The Battle’s End (Florida State University)
When Ingram Smith launched The Battle’s End in December, he made one promise to Florida State fans. And a warning to the rest of the country. “I’m not going to tell you that I’m John Ruiz and I have unlimited money,” he said. “But I will tell you that we can be as competitive as we want to be in this space.” The Battle’s End has been innovative in motivating boosters. The collective sent Travis and Trey Benson to the Super Bowl, flying on a donor’s private plane to Arizona for the game. And in March, a trio of linemen attended the John R. Lewis Legacy Gala in Atlanta.
House of Victory (University of Southern California)
Roughly three months since its launch, the USC-focused collective has quickly moved up the NIL ladder. The collective has more than 50 athlete contracts across seven sports, with the intention to hit 100 deals by the end of 2023. Alumni-led and board-operated, the collective also has a sponsorship agreement with Playfly Sports, USC’s multimedia rights holder, which makes it an institutional sponsor. It also opened the opportunity for sponsoring opportunities. Led by USC’s former Director of Player Personnel Spencer Harris, the organization has proven to be one of the most innovative in generating revenue dollars.

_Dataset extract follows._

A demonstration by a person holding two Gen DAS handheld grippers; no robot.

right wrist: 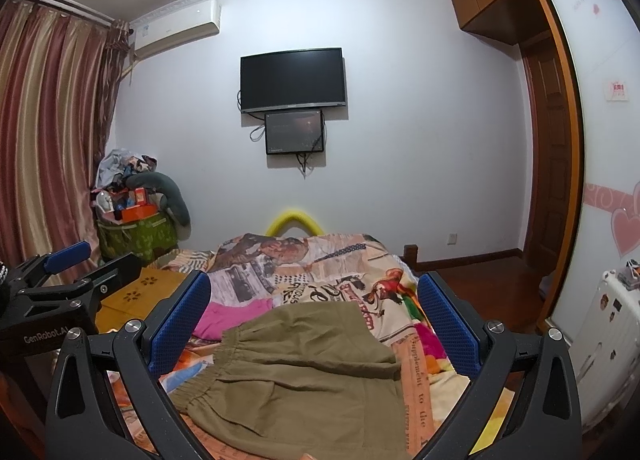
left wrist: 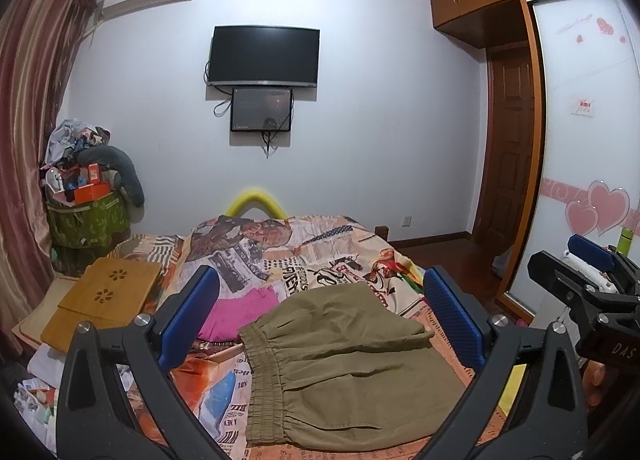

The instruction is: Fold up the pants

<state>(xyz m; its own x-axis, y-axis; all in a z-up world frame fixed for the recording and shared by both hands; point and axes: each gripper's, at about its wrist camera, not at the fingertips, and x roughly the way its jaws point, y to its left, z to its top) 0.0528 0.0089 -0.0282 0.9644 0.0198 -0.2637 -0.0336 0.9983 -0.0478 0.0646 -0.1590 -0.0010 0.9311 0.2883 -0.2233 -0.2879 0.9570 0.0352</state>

Champions Circle (University of Michigan)
Champions Circle has become an extension of Jared Wangler‘s Valiant Management operation. The collective formally launched in April, with a website and endorsement from Michigan head coach Jim Harbaugh. With heavy alumni support, fans can join the collective with subscription packages ranging from $10 to $500 monthly. Each tier comes with an annual option, too, with different perks included.
Happy Valley United (Penn State University)
Penn State took its first steps toward a cohesive NIL strategy with a consolidated collective in June 2023. With full support from school leaders like Vice President for Intercollegiate Athletics Pat Kraft and persistence from football coach James Franklin, Success With Honor and the Lions Legacy Club merged to form Happy Valley United. Through the initiative of Kraft, and NIL partnerships with Doug Fillis of Accelerate Sports Ventures and Rob Sine, co-founder and CEO of Blueprint Sports, Happy Valley United is the school’s singular NIL focus.